Narrow-moat McKesson MCK kicked off fiscal 2024 with better-than-expected first-quarter results. Total sales were up 10.9%, driven by strong performance from its base distribution business. Management raised both top- and bottom-line guidance for the year as a result of a strong three-month performance and a healthier outlook. After updating our near-term assumptions and accounting for the time value of money, we raise our fair value estimate to $395 from $375.

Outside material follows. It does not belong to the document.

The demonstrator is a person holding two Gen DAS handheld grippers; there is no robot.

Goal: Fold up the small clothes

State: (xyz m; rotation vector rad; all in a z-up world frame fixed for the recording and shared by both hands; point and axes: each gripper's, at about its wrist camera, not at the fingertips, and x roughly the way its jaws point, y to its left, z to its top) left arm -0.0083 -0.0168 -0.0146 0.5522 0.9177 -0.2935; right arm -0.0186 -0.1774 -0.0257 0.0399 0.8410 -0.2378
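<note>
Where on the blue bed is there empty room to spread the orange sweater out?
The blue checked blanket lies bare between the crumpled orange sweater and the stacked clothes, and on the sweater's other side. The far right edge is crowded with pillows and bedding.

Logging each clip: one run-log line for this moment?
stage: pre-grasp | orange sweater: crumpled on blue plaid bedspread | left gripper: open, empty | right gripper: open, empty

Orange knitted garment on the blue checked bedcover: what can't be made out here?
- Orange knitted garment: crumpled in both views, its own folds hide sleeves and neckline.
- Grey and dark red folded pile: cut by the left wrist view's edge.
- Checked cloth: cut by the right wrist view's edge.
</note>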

Positive overall prescription utilization trends and particularly strong commercial demand for GLP-1 products (diabetes or weight loss drugs) fueled growth for U.S. pharmaceutical and prescription technology solutions, up 17.9% and 16.7% respectively. Since GLP-1 drugs are branded, they have high price tags, which allowed for a robust top-line growth for the distribution business, but they are also lower-margin products, resulting in a material gross margin decline. To account for this, we have raised our top-line expectations for both segments but lowered our margin expectation for the firm for the rest of fiscal 2024.

McKesson further expanded its U.S. oncology business by adding more than 100 providers to its network. While oncology assets make up a significantly lower portion of the top line compared with the distribution business, they offer higher margins and synergistic opportunities that we believe could provide tailwinds for growth. Beyond oncology, we believe McKesson is also well positioned to enjoy further growth in specialty distribution thanks to plasma-derived products and biologics.

Medical-surgical solutions sales were relatively flat. Similar to other distributors, McKesson faces a tough year-over-year comparison in the segment due to declining contributions from COVID-19 items, and management expects immaterial impacts from these products for the year. McKesson was able to offset lower COVID-related sales with growth from equipment and specialty pharmaceuticals.

The author or authors do not own shares in any securities mentioned in this article. Find out about Morningstar’s editorial policies.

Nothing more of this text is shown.